Here are the 1961 pitching lines of Whitey Ford and Jack Kralick that Bill James wrote about back in 2019:
IP W-L H K BB ERA
Ford 283 25- 4 242 209 92 3.21
Kralick 242 13-11 257 101 97 3.61
Kralick's season is decent, but clearly no match for Whitey, who has him beat in every category.
But, surprisingly, Baseball Reference has Kralick leading the American League with a WAR of 6.0. Whitey Ford, on the other hand, is 12th with only 3.7 WAR.
IP W-L H K BB ERA WAR
Ford 283 25- 4 242 209 92 3.21 3.7
Kralick 242 13-11 257 101 97 3.61 6.0
What's going on?
The answer, I think, is the fielding and park adjustments WAR uses are overinflated. That's for a future post. This post is about how, while trying to figure out what happened, I think I found an issue with the adjustments that turns out to be randomly specific to Whitey Ford's 1961 Yankees.
-----
B-R uses Sean Smith's "Total Zone Rating" (TZR) to estimate fielding and calculate defensive WAR (dWAR). For seasons before 1989, TZR is based on Retrosheet data, which, for most games, includes information on the type and location of balls in play (BIP). Basing dWAR on TZR means that for the team as a whole, the defensive evaluation is roughly equivalent to what you'd see just looking at batting average on balls in play (BABIP).

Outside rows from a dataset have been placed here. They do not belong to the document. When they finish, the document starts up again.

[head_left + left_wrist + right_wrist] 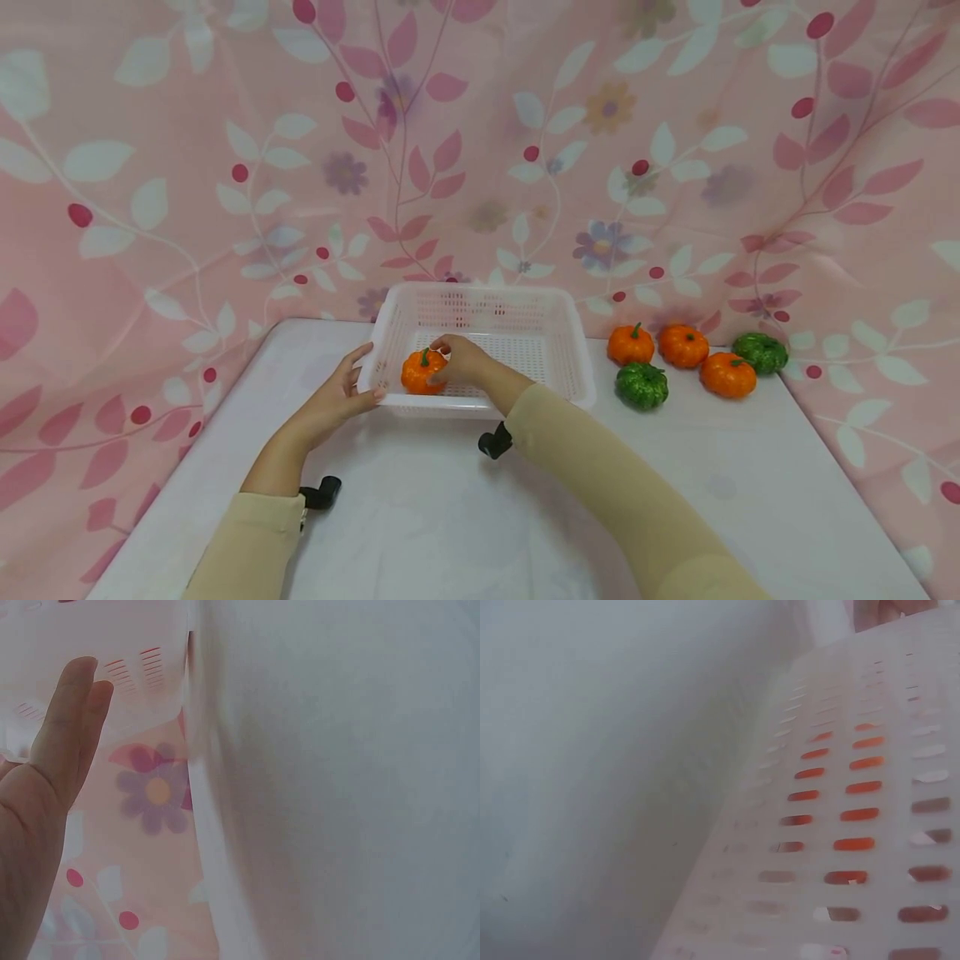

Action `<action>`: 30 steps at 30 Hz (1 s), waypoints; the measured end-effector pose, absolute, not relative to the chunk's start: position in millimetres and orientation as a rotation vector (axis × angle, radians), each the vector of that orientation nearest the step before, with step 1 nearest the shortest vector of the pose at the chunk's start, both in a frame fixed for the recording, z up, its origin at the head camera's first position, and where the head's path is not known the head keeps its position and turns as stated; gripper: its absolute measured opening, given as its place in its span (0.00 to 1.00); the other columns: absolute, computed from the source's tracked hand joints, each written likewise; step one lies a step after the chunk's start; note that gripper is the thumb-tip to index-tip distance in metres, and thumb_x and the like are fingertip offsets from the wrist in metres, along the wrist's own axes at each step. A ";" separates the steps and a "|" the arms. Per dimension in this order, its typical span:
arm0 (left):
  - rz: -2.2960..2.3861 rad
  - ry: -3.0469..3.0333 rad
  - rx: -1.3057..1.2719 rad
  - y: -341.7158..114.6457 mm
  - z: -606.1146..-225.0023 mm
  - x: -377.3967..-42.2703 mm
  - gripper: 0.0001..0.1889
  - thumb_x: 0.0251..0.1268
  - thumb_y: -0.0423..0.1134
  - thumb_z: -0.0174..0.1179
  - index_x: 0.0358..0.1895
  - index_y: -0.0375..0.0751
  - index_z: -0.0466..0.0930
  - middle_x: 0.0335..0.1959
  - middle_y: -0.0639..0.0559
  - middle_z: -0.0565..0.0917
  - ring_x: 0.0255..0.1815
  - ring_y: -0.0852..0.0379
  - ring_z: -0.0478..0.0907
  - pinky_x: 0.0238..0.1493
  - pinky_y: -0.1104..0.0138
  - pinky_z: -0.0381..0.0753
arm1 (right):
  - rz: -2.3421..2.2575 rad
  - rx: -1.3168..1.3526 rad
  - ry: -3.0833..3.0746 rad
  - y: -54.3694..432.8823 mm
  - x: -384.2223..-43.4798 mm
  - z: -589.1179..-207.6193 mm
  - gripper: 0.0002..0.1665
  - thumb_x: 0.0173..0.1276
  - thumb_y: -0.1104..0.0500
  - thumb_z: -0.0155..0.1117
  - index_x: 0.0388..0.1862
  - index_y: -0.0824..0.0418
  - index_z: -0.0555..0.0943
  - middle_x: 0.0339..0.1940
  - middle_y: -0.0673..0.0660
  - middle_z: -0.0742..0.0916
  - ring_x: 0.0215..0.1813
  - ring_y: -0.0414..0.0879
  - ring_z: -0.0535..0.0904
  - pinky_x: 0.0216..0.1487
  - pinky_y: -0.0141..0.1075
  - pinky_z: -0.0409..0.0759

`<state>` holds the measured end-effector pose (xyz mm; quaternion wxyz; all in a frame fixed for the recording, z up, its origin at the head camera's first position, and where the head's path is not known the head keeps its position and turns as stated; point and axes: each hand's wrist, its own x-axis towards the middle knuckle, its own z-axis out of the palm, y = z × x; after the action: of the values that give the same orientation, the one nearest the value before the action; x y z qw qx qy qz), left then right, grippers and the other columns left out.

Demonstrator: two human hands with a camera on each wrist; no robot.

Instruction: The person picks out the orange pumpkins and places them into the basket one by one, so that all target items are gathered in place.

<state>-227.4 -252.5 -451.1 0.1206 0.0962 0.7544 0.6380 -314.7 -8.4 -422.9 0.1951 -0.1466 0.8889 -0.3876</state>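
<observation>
A small orange pumpkin (423,372) with a green stem is inside the white plastic basket (480,402), near its front left corner. My right hand (467,363) reaches over the front rim and grips the pumpkin from its right side, thumb and fingertips against it. In the right wrist view, its orange shows through the slots of the basket wall (889,825), and the right hand itself is out of sight. At the basket's left end, my left hand (341,396) rests its thumb on the front rim. Its straight fingers (66,720) lie along the outer wall in the left wrist view.
Right of the basket sits a group of small pumpkins: orange ones (631,345) and green ones (642,386), with another green one (760,353) near the table's right edge. The white-covered table (450,517) meets a pink floral curtain (480,167) behind.
</observation>
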 end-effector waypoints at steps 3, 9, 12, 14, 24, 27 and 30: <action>1.869 2.200 0.283 -253.1 -451.6 -227.9 0.50 0.68 0.36 0.65 0.81 0.54 0.37 0.74 0.32 0.60 0.58 0.48 0.73 0.55 0.71 0.76 | -1.103 -0.418 2.497 -6.7 -315.3 -420.0 0.36 0.58 0.58 0.78 0.65 0.55 0.76 0.65 0.58 0.78 0.64 0.55 0.73 0.69 0.49 0.71; 1.882 2.184 0.287 -253.8 -453.4 -228.4 0.50 0.68 0.35 0.65 0.81 0.54 0.37 0.74 0.32 0.60 0.56 0.50 0.74 0.55 0.72 0.77 | -1.135 -0.464 2.518 1.1 -313.3 -413.6 0.32 0.60 0.56 0.77 0.63 0.55 0.79 0.65 0.59 0.78 0.64 0.56 0.73 0.66 0.49 0.75; 1.893 2.170 0.294 -253.3 -453.5 -228.3 0.50 0.68 0.35 0.65 0.81 0.54 0.36 0.74 0.31 0.60 0.55 0.51 0.75 0.54 0.71 0.77 | -1.151 -0.482 2.534 7.4 -309.5 -408.3 0.29 0.61 0.56 0.76 0.62 0.55 0.80 0.66 0.59 0.78 0.64 0.57 0.74 0.65 0.49 0.76; 1.902 2.163 0.300 -253.2 -453.3 -228.1 0.50 0.68 0.35 0.64 0.81 0.53 0.36 0.73 0.31 0.60 0.55 0.52 0.75 0.54 0.71 0.78 | -1.161 -0.492 2.545 11.9 -306.3 -404.1 0.29 0.62 0.55 0.75 0.62 0.56 0.80 0.67 0.59 0.77 0.64 0.57 0.75 0.64 0.49 0.77; 1.911 2.156 0.298 -252.4 -453.5 -228.1 0.49 0.68 0.34 0.64 0.81 0.53 0.37 0.74 0.32 0.60 0.55 0.54 0.75 0.54 0.71 0.78 | -1.232 -0.523 2.616 36.7 -288.5 -384.6 0.25 0.67 0.52 0.71 0.62 0.53 0.80 0.67 0.55 0.79 0.65 0.57 0.74 0.61 0.49 0.78; 1.903 2.163 0.294 -252.0 -453.0 -227.7 0.49 0.68 0.35 0.64 0.81 0.53 0.37 0.74 0.32 0.60 0.55 0.53 0.75 0.54 0.72 0.78 | -1.258 -0.533 2.632 45.8 -283.1 -380.2 0.25 0.67 0.51 0.71 0.63 0.52 0.80 0.66 0.52 0.80 0.65 0.56 0.74 0.60 0.49 0.79; 1.901 2.169 0.288 -251.7 -452.3 -227.1 0.50 0.68 0.35 0.64 0.81 0.53 0.37 0.74 0.32 0.60 0.55 0.53 0.75 0.54 0.72 0.78 | -1.287 -0.536 2.647 54.0 -278.2 -375.0 0.25 0.67 0.51 0.71 0.62 0.52 0.80 0.64 0.52 0.81 0.65 0.56 0.74 0.60 0.50 0.80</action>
<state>-227.1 -251.7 -452.3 0.1213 0.0987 0.7427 0.6511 -278.2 54.0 -375.0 0.0749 -0.1786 0.8822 -0.4291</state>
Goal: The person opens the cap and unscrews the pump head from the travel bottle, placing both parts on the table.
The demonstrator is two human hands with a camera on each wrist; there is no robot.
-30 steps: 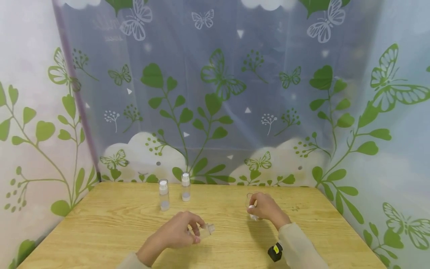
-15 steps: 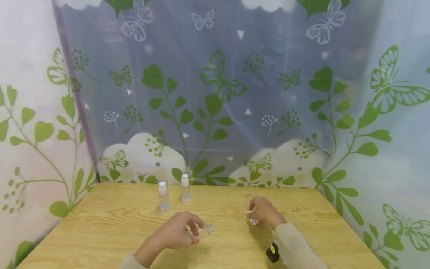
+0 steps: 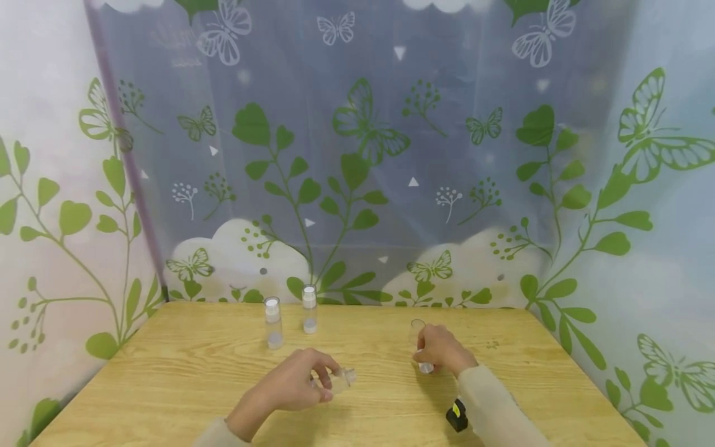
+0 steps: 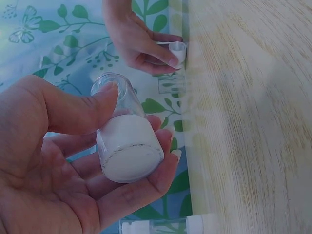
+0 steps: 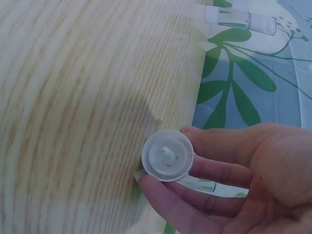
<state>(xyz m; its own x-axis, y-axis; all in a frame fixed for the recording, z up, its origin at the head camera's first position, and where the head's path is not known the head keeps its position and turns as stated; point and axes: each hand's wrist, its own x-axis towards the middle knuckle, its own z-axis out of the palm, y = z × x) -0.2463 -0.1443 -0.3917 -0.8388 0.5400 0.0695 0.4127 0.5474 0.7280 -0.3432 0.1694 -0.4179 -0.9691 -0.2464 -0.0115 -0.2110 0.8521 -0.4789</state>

There are other factors too -- baserunner advancement, catcher arm -- but it's mostly BABIP. To confirm that, I ran a regression to predict dWAR based on BABIP (compared to league) with a dummy variable for franchise (which Sean's website says TZ adjusts for to take outfield park variation into account). For the years 1960-73, the correlation was high (r-squared .77), with the coefficient of BABIP coming out very close to the win value of turning outs into hits. For the 14 Yankee seasons specifically, the correlation was over 0.9.
So it seems like most of dWAR up to 1988 is BABIP.
-----
In 1961, the Yankees allowed an opposition BABIP of .261, compared to the AL average .275. That's an advantage of .014, or "14 points".
Yankee pitchers allowed 4414 balls in play that year. So the extra .014 represents about 62 hits turned into outs. I use 0.8 as the run value of each of those outs, so that's 49.4 runs. Call it 50 for short.
-----
As an aside: Baseball Reference has the 1961 Yanks at 72 runs, not 50. Why such a big difference? I'm not sure.
Maybe they use MLB instead of AL as their baseline. That would add 14 runs or so, because in 1961 the BABIP for both leagues combined was .279 instead of the AL-only .275.
It could also be a result of TZR not including popups and line drives in its evaluation (because presumably there's not much difference in fielding those). It also adds measures of outfielder arms (by looking at baserunner advancement), double play ability, and caught stealings for catchers. And there's that franchise adjustment. All those might contribute to the difference.
But there's another anomaly in the raw data. The MLB average for the 1961 season was almost +12 defensive runs per team. You'd think the average would have to be zero, by definition. It could be that the system uses an average based on a large number of seasons, and 1961 just happened to be a great year for fielding. But that doesn't seem like it could be the answer. For 1959-1967, the MLB total defensive runs saved is positive every one of those nine seasons. Then, it switches over: from 1968 to 1975, every season total is negative. It doesn't seem plausible to me that MLB spent eight years with good fielders, then the next eight with worse fielders.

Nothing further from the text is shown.